:: Assignment ::
Exactly as they appear below, repeat the lines from the one with "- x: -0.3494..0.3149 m" through the one with "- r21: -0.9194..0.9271", and no others.

= Beginning of Section =

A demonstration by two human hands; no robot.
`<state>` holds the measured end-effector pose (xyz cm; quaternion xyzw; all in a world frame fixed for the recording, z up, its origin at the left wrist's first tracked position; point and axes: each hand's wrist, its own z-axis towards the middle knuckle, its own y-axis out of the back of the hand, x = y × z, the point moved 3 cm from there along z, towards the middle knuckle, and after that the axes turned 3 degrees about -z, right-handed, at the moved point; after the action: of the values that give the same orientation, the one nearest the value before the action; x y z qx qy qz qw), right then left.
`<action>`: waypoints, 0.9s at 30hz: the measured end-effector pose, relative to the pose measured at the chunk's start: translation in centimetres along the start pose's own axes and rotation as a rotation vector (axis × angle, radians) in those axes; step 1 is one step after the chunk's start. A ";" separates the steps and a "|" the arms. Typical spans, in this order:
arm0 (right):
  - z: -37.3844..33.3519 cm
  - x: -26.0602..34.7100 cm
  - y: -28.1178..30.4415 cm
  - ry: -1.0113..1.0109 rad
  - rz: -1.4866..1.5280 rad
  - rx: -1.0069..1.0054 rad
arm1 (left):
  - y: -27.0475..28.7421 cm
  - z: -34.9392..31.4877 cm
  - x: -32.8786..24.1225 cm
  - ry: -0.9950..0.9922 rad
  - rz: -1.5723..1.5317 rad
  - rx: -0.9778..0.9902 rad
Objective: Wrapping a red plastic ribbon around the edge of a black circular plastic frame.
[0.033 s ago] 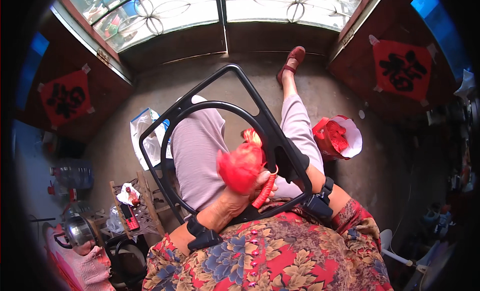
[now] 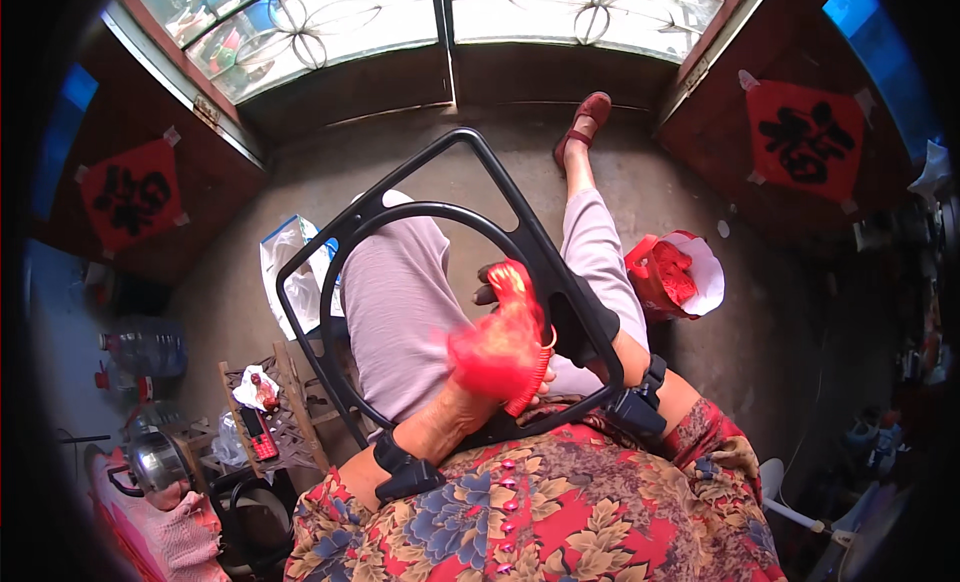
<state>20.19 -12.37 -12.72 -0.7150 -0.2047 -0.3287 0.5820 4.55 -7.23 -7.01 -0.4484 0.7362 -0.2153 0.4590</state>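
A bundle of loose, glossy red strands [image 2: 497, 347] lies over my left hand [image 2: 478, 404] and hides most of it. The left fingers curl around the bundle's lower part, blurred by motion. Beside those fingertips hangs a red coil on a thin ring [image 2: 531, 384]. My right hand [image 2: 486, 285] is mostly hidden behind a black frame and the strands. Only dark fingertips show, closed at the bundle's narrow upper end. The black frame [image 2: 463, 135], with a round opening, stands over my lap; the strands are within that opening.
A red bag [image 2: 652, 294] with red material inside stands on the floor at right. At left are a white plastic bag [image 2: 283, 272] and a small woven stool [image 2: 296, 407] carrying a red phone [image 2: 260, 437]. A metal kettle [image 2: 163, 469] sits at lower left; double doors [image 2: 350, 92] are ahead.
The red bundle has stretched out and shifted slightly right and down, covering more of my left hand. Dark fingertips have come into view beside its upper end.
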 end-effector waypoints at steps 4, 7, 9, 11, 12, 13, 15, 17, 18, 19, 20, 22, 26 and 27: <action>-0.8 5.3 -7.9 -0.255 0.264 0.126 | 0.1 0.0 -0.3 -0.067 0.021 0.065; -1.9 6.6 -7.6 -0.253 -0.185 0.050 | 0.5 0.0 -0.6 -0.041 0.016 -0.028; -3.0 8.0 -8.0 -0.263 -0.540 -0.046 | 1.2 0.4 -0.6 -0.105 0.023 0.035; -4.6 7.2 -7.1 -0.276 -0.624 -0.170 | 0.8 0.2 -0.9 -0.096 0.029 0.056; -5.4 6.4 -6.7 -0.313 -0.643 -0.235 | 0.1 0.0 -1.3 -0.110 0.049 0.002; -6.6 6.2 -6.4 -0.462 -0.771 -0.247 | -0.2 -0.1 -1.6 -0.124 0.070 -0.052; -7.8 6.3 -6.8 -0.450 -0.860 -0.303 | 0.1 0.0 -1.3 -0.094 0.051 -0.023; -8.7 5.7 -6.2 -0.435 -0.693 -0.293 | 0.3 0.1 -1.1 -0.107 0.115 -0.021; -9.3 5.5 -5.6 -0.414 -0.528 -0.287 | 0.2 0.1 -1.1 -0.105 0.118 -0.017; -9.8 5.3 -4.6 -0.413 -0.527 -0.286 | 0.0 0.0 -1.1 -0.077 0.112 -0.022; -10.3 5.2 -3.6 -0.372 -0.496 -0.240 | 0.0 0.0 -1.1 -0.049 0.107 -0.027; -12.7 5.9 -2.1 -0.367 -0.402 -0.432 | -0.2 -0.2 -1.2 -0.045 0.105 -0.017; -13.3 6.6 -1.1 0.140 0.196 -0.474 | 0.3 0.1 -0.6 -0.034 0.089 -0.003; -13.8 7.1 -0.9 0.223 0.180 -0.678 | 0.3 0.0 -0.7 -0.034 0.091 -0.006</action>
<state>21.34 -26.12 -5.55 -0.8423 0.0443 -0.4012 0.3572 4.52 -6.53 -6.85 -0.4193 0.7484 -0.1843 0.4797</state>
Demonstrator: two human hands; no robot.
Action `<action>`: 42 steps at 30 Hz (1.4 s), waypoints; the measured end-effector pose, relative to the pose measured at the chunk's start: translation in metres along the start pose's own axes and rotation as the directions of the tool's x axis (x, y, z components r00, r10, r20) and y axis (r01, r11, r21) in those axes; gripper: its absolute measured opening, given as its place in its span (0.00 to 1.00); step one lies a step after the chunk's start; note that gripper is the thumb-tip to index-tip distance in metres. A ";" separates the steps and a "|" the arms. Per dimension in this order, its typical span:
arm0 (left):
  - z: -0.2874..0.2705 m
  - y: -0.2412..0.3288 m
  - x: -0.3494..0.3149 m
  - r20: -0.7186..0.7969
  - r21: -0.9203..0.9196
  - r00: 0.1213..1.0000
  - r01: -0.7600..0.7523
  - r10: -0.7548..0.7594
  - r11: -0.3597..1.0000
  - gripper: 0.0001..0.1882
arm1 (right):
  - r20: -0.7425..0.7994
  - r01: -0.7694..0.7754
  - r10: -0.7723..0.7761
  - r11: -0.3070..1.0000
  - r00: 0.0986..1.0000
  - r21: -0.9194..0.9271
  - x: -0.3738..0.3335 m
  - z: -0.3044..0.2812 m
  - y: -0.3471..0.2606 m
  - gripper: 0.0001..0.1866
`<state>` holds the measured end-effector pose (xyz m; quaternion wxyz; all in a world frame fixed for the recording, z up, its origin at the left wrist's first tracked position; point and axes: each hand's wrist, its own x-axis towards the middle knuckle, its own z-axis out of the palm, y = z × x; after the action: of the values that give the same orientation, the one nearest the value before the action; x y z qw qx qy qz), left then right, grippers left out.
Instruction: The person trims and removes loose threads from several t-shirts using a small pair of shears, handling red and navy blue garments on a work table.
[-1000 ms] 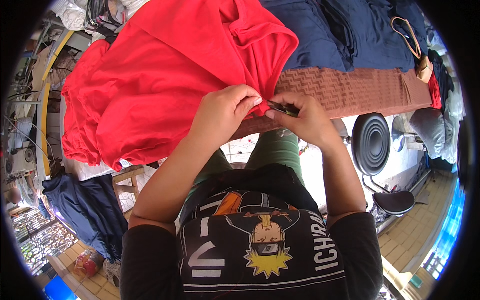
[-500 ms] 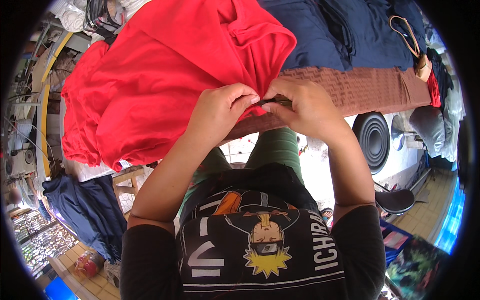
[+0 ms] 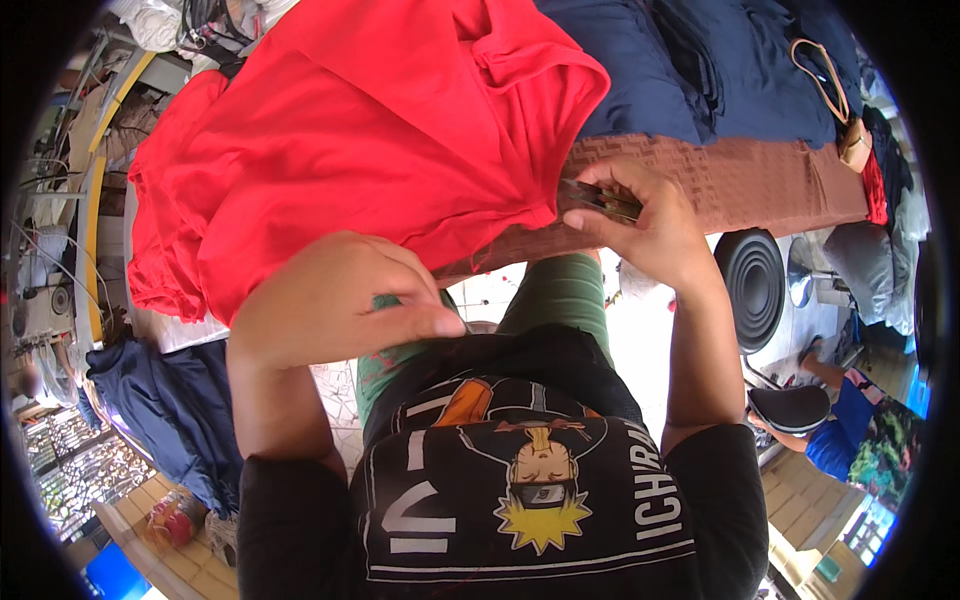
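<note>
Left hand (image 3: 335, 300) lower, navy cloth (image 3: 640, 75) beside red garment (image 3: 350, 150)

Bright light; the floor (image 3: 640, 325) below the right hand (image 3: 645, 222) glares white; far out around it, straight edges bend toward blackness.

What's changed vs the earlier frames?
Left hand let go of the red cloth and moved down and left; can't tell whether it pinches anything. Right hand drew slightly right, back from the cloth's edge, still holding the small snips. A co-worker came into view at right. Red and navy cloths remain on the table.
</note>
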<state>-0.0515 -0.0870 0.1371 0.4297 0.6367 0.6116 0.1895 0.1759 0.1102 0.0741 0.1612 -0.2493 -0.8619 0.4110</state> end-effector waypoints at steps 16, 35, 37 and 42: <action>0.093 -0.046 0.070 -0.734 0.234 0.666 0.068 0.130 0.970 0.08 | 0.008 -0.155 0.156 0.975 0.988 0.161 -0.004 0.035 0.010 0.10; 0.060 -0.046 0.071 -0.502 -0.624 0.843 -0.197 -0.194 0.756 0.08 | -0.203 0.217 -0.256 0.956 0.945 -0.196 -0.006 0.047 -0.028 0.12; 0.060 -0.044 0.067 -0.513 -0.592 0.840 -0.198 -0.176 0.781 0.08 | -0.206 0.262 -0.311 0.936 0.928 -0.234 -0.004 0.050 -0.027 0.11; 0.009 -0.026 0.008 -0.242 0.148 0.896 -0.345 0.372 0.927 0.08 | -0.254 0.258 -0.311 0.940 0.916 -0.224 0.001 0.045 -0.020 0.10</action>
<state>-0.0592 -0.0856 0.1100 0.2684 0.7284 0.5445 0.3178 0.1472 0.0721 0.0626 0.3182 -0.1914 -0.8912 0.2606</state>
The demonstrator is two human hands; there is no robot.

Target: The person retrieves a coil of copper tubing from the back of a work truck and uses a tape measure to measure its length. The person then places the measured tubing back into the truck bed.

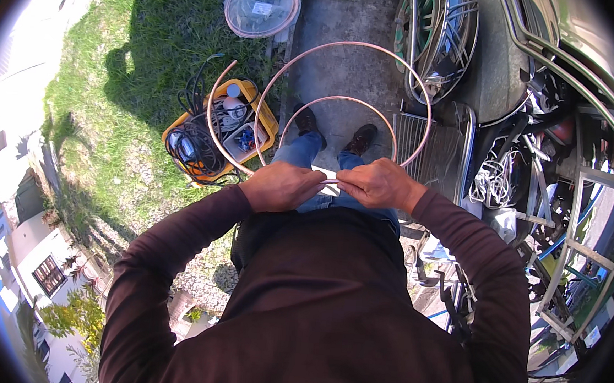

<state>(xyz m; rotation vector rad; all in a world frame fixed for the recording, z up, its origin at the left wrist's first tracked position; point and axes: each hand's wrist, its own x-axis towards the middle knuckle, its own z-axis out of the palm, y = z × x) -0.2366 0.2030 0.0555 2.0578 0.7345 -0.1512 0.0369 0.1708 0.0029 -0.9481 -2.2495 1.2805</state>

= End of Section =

:: Expected answer ::
  - x: -0.3494..0.3149 m
  - r20: -0.7186..0.7969
  - r21: -0.9203..0.9196
  - r00: 0.1213..1.0000
  - r01: -0.7600..0.7523
  - r10: -0.7548..0.7594
  - r11: -0.3597..1.0000
  - gripper: 0.0001..0.1882
arm1 (right):
  - r20: -0.7425..0.7994
  - r01: -0.7694..0.7754
  - r10: -0.7723..0.7761
  - r11: -0.3070..1.0000
  - r00: 0.0986..1.0000
  - r21: -0.9194..0.9271

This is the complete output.